Given our usual way of doing economic analysis, the question of which institutions will most increase economic welfare rarely depends much on the exact values of the sorts of parameters social scientists and the media track with such enthusiasm and concern. (more)
I’ve complained before about useless trend tracking, but I don’t mean to suggest that all trends are uninteresting. Some trends tell us about how well our institutions are functioning. For example:
Accounting statements are getting less and less representative of what’s really going on inside of companies. … The finance industry showed a huge surge in the deviation … from 1981-82, coincident with two major deregulatory acts that sparked the beginnings of that other big mortgage debacle, the Savings and Loan Crisis. The deviation … reached a peak in 1988 and then decreased starting in 1993 at the tail end of the S&L fraud wave, not matching its 1988 level until … 2008.
Neither manufacturing nor IT showed the huge increase and decline of the deviation … that finance experienced in the 1980s and early 1990s, further validating the measure since neither industry experienced major fraud scandals during that period. The deviation for IT streaked up between 1998-2002 exactly during the dotcom bubble. (more; HT Tyler, Thoma)

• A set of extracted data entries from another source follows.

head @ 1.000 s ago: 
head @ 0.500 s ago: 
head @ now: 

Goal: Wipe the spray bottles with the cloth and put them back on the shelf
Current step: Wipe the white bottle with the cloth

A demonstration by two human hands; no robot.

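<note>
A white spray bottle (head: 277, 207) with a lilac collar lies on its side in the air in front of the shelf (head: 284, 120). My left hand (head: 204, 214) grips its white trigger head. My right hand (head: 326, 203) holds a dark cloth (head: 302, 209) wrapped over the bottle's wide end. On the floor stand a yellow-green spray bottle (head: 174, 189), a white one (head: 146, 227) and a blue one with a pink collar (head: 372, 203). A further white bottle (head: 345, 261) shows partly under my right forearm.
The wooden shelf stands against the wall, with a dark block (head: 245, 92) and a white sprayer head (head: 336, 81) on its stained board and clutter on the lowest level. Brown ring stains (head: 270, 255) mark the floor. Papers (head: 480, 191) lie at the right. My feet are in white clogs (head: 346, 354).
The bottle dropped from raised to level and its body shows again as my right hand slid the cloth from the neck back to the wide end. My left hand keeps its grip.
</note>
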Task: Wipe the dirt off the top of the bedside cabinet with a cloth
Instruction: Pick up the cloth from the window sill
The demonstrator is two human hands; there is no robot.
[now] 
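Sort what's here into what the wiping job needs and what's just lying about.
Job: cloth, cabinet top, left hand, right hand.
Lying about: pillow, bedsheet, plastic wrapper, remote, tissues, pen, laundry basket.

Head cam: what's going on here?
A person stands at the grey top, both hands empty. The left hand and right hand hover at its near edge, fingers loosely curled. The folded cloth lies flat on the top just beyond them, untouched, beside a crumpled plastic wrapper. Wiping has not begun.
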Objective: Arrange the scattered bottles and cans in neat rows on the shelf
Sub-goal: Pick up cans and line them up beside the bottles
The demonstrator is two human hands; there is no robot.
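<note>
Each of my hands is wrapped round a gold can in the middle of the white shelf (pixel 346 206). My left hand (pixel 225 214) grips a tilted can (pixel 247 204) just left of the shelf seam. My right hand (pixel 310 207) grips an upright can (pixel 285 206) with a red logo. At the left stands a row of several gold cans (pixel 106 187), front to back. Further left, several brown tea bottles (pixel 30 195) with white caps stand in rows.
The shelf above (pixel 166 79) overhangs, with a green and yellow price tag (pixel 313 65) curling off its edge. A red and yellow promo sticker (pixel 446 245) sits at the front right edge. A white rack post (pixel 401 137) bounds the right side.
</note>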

Now that’s a trend to make me stand up and take notice! Similar parameters where I’d want to watch trends:
Marriage cheating and cuckoldry
Biased scientific papers, referee agreement
Wrongful convictions, faked evidence
Biased rulings by sports referees
These sort of trends track the health of specific institutions. When such an institution starts failing, we should be especially eager to reform it, using economic theory to suggest which reforms might be most effective.